Of all the lines below, output only those starting at the one with "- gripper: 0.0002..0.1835" and ending at the one with "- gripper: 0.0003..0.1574", both ends included, exactly as written.

DATA BLOCK
+++

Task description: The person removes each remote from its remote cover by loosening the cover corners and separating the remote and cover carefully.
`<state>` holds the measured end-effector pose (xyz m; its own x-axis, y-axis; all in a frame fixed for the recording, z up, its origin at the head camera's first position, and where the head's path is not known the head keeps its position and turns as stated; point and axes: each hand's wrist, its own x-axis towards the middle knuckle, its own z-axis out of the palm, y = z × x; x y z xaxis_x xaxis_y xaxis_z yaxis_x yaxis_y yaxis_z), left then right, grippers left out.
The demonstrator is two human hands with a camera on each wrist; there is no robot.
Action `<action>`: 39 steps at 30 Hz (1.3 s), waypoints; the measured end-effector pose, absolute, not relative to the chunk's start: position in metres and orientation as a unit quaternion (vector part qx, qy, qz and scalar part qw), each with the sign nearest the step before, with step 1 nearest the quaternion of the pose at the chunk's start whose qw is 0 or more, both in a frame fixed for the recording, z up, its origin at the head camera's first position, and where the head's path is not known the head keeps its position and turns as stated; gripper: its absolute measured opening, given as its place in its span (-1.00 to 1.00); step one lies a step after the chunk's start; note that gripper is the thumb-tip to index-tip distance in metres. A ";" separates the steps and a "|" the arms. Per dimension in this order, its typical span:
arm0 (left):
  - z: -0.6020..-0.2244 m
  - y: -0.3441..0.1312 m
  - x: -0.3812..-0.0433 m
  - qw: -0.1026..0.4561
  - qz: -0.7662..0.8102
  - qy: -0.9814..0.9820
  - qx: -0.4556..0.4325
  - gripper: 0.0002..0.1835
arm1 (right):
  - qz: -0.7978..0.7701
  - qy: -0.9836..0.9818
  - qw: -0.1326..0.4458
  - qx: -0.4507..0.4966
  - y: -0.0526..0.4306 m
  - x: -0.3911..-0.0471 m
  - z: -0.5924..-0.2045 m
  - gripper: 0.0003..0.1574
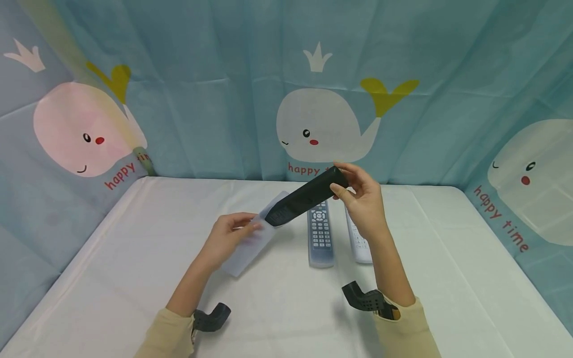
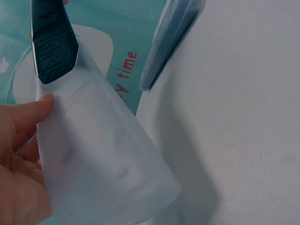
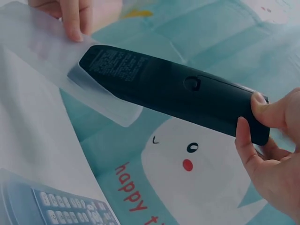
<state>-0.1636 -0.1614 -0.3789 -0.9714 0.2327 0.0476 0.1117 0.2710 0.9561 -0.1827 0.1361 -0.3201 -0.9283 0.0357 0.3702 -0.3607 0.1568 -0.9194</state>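
A black remote control (image 1: pixel 304 198) is held at its far end by my right hand (image 1: pixel 364 201), thumb on one face and fingers on the other. Its back, with printed text and a battery cover, faces the camera in the right wrist view. My left hand (image 1: pixel 230 238) pinches a frosted translucent sleeve (image 2: pixel 103 150) near its mouth. The remote's tapered end lies at that mouth; in the right wrist view the sleeve (image 3: pixel 42 51) shows behind and beside the tip. Both are lifted above the table.
On the white table (image 1: pixel 134 278) lies a grey remote in a clear cover (image 1: pixel 321 238), just under the held one. Right of it, a white remote (image 1: pixel 360 246) is partly hidden by my right forearm. A blue whale-print curtain (image 1: pixel 215 99) hangs behind the table.
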 end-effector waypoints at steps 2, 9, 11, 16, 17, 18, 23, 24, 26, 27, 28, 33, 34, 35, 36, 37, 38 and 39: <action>-0.379 -0.161 -0.164 0.047 0.602 0.790 0.105 -0.62 | 0.636 -0.751 0.149 0.097 0.137 -0.183 -0.320 -0.41; -0.381 -0.160 -0.166 0.056 0.622 0.774 0.101 -0.68 | 0.647 -0.748 0.124 0.081 0.138 -0.184 -0.321 -0.47; -0.381 -0.160 -0.166 0.056 0.625 0.772 0.101 -0.69 | 0.655 -0.742 0.117 0.081 0.138 -0.185 -0.321 -0.45; -0.381 -0.163 -0.166 0.051 0.631 0.768 0.101 -0.69 | 0.665 -0.736 0.108 0.075 0.140 -0.184 -0.320 -0.43; -0.381 -0.163 -0.166 0.049 0.629 0.769 0.100 -0.69 | 0.665 -0.735 0.109 0.074 0.141 -0.184 -0.319 -0.43; -0.381 -0.163 -0.166 0.047 0.628 0.771 0.099 -0.69 | 0.665 -0.735 0.111 0.072 0.141 -0.184 -0.319 -0.43; -0.378 -0.164 -0.166 0.044 0.616 0.781 0.092 -0.68 | 0.671 -0.728 0.119 0.075 0.144 -0.183 -0.317 -0.45; -0.378 -0.164 -0.166 0.044 0.615 0.782 0.091 -0.68 | 0.671 -0.728 0.119 0.075 0.145 -0.183 -0.317 -0.45; -0.377 -0.165 -0.165 0.041 0.609 0.787 0.084 -0.67 | 0.670 -0.729 0.119 0.076 0.145 -0.182 -0.316 -0.44; -0.377 -0.165 -0.165 0.039 0.605 0.791 0.080 -0.67 | 0.670 -0.729 0.120 0.077 0.146 -0.182 -0.316 -0.44; -0.377 -0.165 -0.165 0.038 0.602 0.794 0.075 -0.67 | 0.671 -0.727 0.122 0.078 0.146 -0.182 -0.316 -0.44; -0.376 -0.168 -0.165 0.041 0.598 0.798 0.057 -0.66 | 0.685 -0.709 0.138 0.093 0.149 -0.180 -0.313 -0.47; -0.376 -0.169 -0.165 0.044 0.602 0.796 0.055 -0.65 | 0.687 -0.706 0.142 0.096 0.150 -0.180 -0.312 -0.48; -0.376 -0.170 -0.165 0.044 0.603 0.795 0.054 -0.65 | 0.688 -0.704 0.146 0.098 0.151 -0.180 -0.312 -0.49; -0.375 -0.171 -0.165 0.044 0.604 0.794 0.052 -0.65 | 0.689 -0.702 0.150 0.100 0.152 -0.180 -0.312 -0.49; -0.375 -0.172 -0.165 0.043 0.604 0.794 0.050 -0.65 | 0.689 -0.701 0.152 0.102 0.152 -0.179 -0.312 -0.49; -0.375 -0.173 -0.165 0.043 0.606 0.793 0.048 -0.65 | 0.690 -0.699 0.154 0.107 0.153 -0.180 -0.312 -0.49; -0.374 -0.174 -0.165 0.041 0.605 0.794 0.046 -0.65 | 0.690 -0.698 0.154 0.112 0.153 -0.180 -0.312 -0.49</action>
<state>-0.1654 -0.1742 -0.3745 -0.9924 0.1226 -0.0094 0.0233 0.2628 0.9646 -0.1796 0.1535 -0.3121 -0.9276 0.0555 0.3693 -0.3687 0.0222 -0.9293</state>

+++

RESULT OF THIS TASK
  - gripper: 0.0002..0.1835
arm1 (right):
  - qz: -0.7978..0.7701
  - qy: -0.9836..0.9818
  - qw: -0.1326..0.4458
  - qx: -0.4507..0.4966
  - y: -0.0526..0.4306 m
  - x: -0.3911..-0.0471 m
  - z: -0.5924..-0.2045 m
  - gripper: 0.0003..0.1574

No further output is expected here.